Los postres también saben de clases sociales. Los hay que se deleitan con el alajú de miel y pasta de almendras, nueces o piñones y pan rallado tostado. Otros ponen en la fuente rebanadas de alfajor magrebí, almendras peladas y azúcar fino a partes iguales, o incluso un mazapán oleoso, pesado como un ladrillo. Eso los que pueden, que los más se conforman con un puñado de higos.
El reino nazarí tenía una costa dilatada con buenas pesquerías. El más apreciado era la anguila, pero también se consumía mucha pescadilla, merluza, sardina, mujol, salmonete, bonito, atún, además de las especies fluviales o propias de desembocadura, como trucha, cangrejo, salmón, caballa, arenque y esturión. El pescado se cocinaba igual que la carne, asado en brochetas o hervido, con salsas muy condimentadas (garum, cilantro, ajo, canela, jengibre) o en albóndigas, empanadas y croquetas. Hubo incluso salchichas de pescado y pasteles de pescado hervido amasado con harina de trigo y aromatizado con pimienta, cilantro y menta. Se les daba forma de pez antes de rebozarlos y a la sartén. El higo, más que la granada, era la fruta nazarí por excelencia. A pesar de las talas de los cristianos, la higuera persistía en todas las lindes con sus golosas brevas y sus dos estirpes de higos, los goties o godos y los xaaries. Algunas higueras pertenecían a dos o más dueños.

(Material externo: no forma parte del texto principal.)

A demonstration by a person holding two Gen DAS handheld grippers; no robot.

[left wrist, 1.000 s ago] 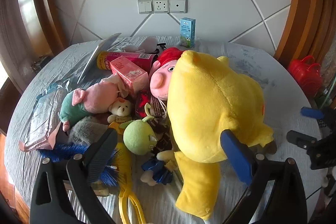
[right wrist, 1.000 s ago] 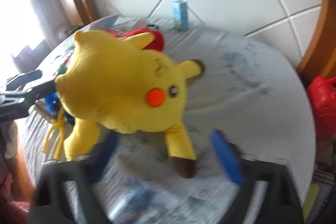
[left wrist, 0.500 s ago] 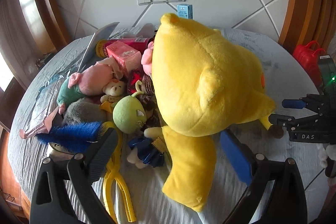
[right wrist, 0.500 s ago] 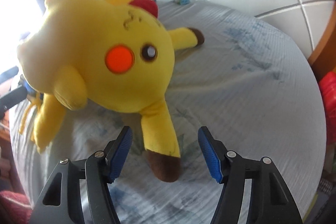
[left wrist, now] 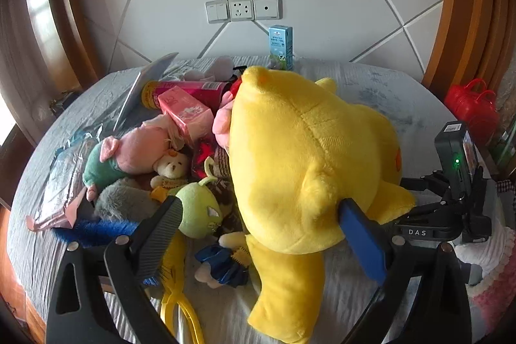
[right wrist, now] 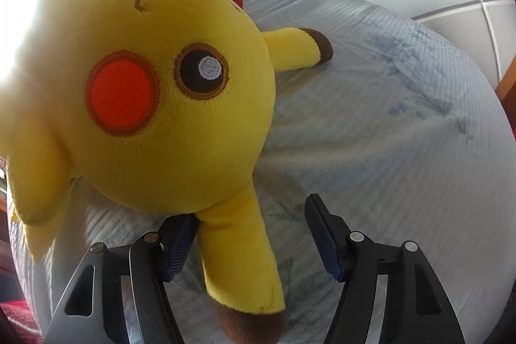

En los zocos y las plazas, los bodegoneros pregonaban su mercancía para los muchos que no comían en casa, por comodidad o por falta de posibles.
Por un precio módico podían adquirirse empanadas de carne de pichón y almendras, al corte, en porciones calentitas y crujientes, servidas sobre hojas de higuera. Todo aquello terminó con el largo cerco que impusieron los Reyes Católicos, con la larga agonía de Granada, perdiendo sus granos uno a uno entre truenos de bombardas e incendios y talas en la Vega, rotas las acequias y la ciudad ya sin trigo y sin futuro, comiendo gachas de mijo y mazamorra amasadas con lágrimas.